Reply with one number, the count of lines below that contain the string "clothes".

(Beginning of THE RECORDS)

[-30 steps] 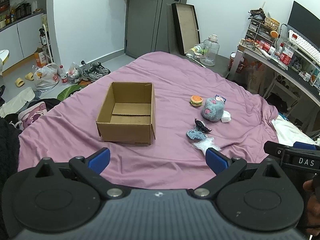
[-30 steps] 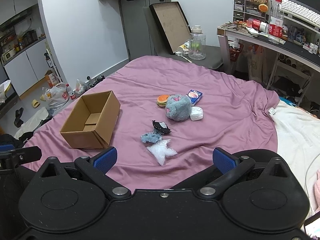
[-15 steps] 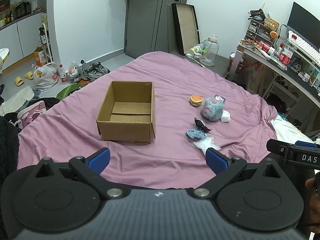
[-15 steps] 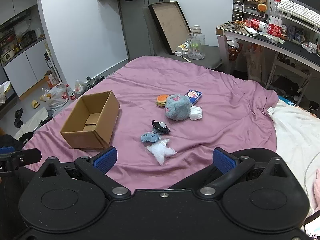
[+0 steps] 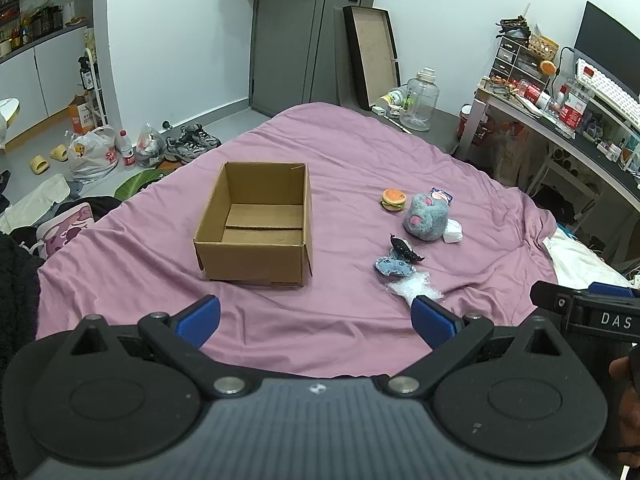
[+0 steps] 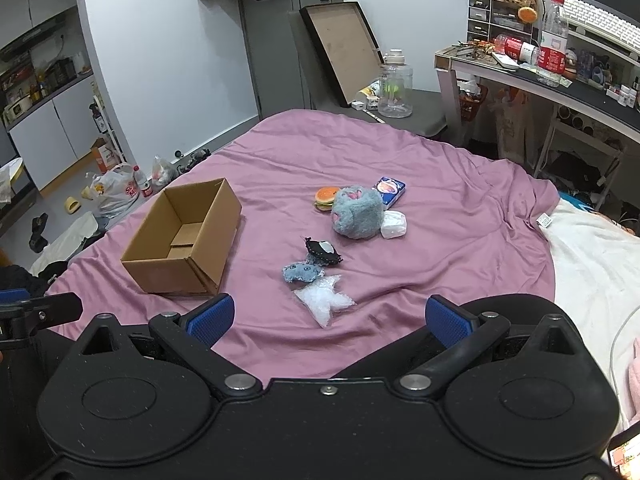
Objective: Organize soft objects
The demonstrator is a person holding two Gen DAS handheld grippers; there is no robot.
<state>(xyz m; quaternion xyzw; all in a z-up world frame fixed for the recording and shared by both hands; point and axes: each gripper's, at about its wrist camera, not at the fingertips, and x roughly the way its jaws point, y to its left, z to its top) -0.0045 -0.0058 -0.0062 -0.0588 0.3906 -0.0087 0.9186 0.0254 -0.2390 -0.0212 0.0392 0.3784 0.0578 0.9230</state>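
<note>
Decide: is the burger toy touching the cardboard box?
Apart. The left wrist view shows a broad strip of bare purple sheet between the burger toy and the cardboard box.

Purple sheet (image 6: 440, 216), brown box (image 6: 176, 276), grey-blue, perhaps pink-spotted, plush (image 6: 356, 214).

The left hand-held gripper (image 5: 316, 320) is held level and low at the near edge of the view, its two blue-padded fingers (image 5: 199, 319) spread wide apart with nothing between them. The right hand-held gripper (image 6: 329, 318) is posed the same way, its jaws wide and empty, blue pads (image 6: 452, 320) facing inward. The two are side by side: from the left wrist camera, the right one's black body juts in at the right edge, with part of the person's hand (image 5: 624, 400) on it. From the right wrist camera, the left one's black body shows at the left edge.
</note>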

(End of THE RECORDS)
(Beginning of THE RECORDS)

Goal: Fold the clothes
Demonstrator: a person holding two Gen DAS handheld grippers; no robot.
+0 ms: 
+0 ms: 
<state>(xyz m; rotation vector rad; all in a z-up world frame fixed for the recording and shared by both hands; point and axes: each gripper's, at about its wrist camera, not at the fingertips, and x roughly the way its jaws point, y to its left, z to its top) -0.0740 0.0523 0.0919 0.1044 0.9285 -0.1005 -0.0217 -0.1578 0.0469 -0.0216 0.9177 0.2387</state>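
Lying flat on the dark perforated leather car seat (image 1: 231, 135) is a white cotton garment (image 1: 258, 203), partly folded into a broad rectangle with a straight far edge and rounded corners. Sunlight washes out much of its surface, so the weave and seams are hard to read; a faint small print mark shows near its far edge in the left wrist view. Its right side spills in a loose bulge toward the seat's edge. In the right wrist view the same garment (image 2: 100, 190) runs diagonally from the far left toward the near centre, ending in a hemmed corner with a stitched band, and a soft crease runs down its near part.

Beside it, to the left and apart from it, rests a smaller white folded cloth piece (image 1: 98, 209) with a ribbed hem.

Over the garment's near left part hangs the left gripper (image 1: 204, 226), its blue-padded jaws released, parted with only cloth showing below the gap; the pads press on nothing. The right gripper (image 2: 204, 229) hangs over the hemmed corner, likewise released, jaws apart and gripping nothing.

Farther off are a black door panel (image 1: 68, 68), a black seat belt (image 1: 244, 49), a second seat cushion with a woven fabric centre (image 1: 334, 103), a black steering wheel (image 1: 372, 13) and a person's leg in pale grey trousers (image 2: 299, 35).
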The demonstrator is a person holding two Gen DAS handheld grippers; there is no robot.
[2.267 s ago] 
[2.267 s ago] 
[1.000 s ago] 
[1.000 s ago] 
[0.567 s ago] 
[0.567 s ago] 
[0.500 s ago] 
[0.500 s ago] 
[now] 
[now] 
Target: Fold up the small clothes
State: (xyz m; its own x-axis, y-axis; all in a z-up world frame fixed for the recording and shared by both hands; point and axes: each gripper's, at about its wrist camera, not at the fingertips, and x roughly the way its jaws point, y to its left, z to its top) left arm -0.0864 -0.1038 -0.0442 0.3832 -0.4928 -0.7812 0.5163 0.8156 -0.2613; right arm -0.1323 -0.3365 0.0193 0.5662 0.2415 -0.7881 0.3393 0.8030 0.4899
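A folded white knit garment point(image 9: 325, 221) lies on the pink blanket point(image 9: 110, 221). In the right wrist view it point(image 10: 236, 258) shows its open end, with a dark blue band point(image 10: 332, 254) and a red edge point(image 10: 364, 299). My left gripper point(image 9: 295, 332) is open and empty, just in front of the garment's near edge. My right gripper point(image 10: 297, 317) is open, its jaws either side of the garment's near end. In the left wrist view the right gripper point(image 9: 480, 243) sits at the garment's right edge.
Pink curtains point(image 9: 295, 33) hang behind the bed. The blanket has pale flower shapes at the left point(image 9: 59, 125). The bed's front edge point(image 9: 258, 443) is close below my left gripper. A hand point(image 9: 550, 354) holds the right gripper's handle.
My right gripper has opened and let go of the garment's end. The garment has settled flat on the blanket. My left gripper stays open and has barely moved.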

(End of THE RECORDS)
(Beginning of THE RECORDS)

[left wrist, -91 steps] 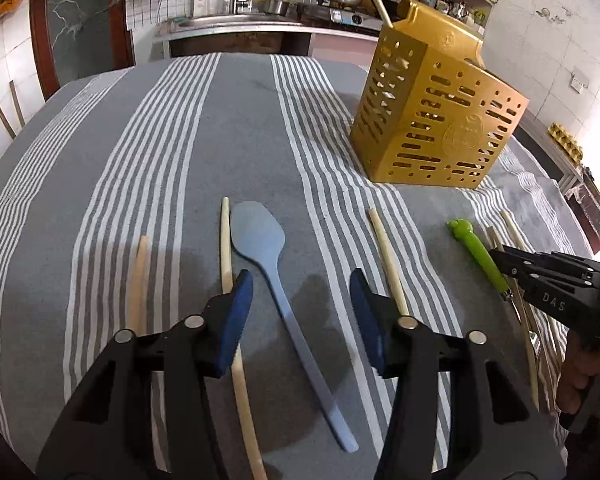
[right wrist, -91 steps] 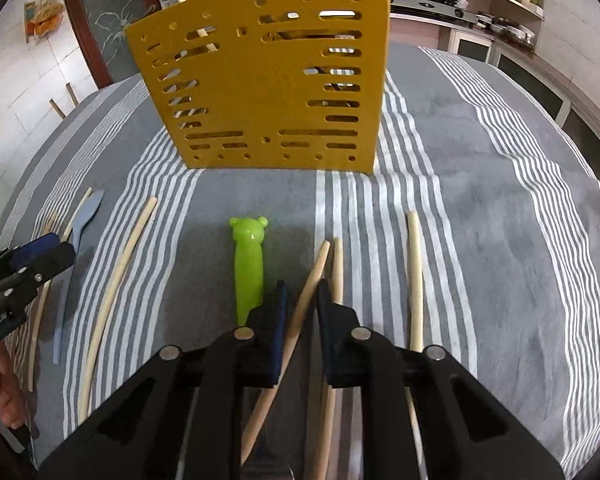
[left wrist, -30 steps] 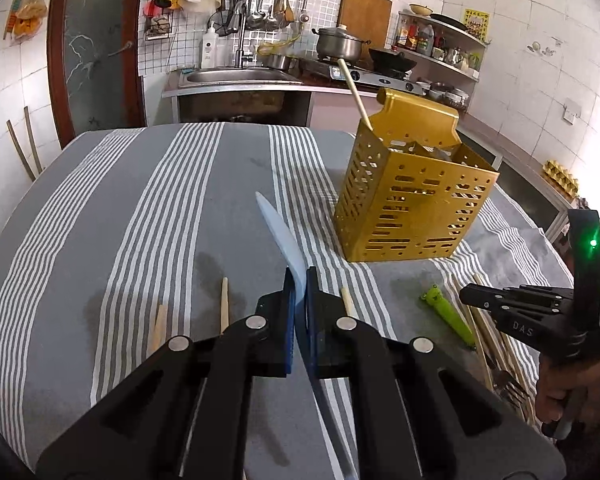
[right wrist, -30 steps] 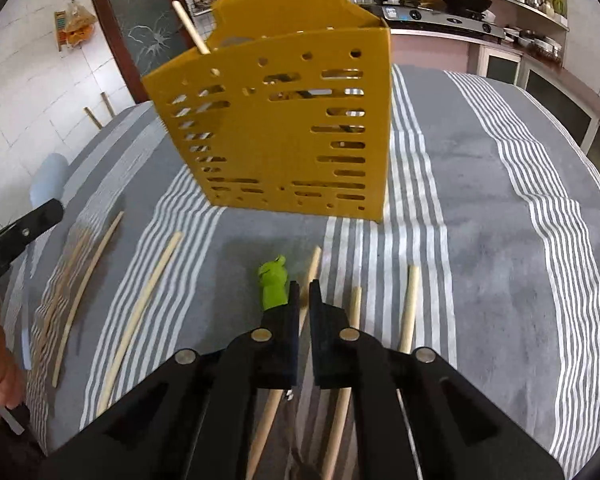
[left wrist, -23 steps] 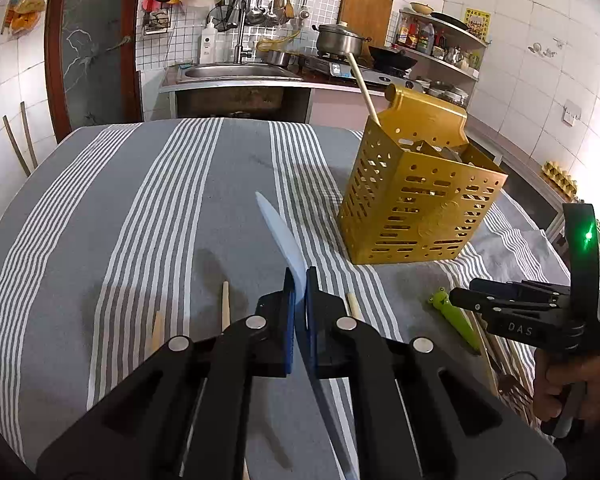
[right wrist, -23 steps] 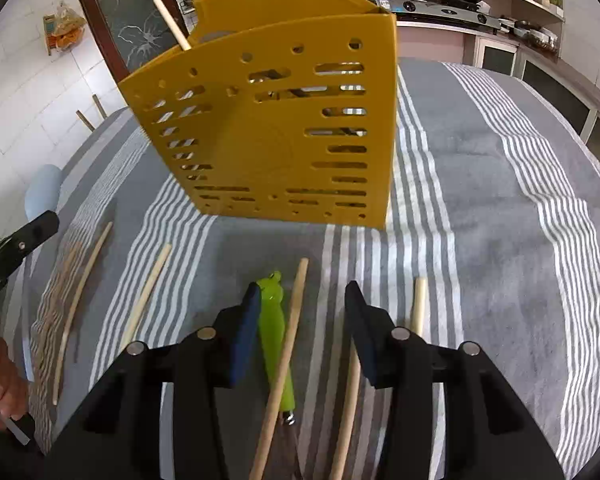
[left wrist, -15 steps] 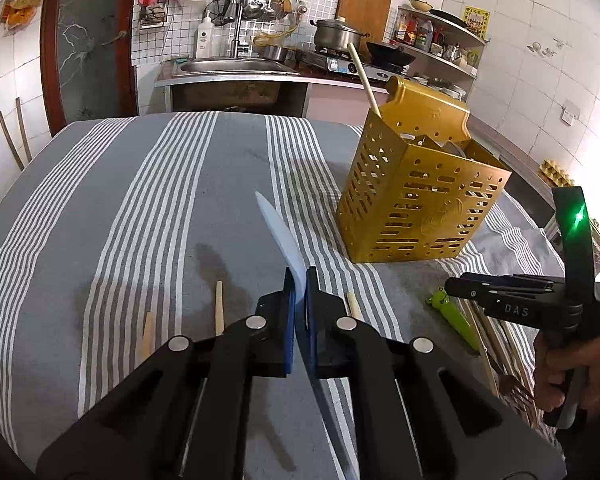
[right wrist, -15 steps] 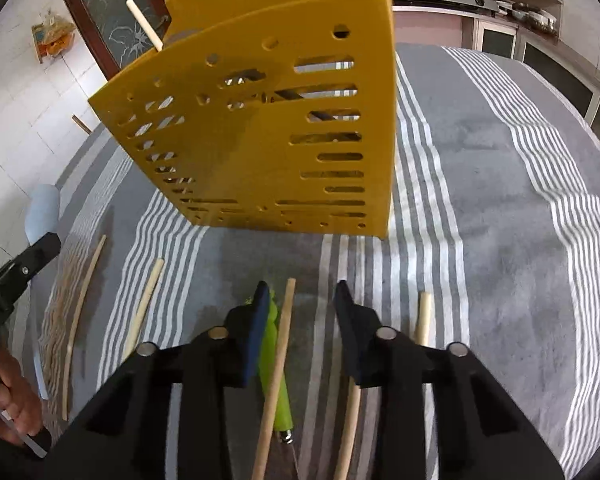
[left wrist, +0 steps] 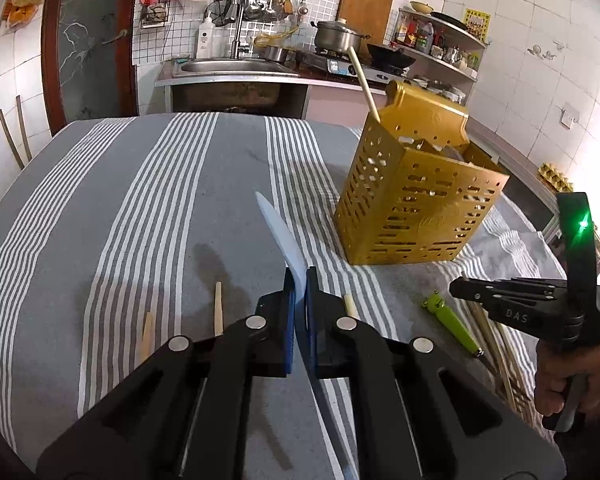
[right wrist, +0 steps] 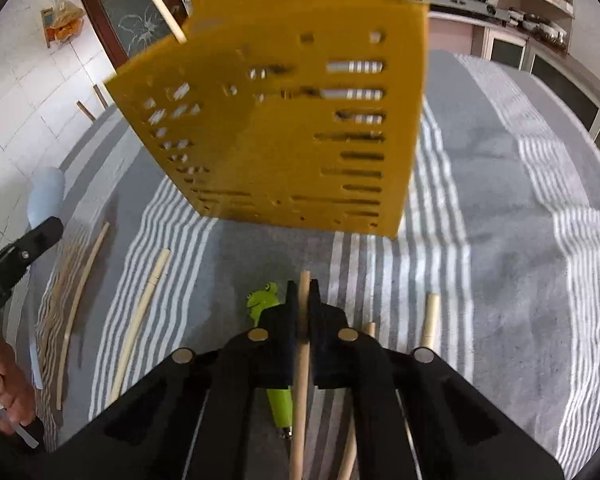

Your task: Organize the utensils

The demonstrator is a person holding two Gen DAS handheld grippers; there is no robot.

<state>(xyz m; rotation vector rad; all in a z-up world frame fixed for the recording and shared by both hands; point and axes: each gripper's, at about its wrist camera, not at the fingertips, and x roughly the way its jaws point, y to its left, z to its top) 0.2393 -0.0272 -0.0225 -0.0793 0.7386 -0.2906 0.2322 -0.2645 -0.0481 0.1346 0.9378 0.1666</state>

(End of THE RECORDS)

* _OUTPUT FOR THIS TASK_: 2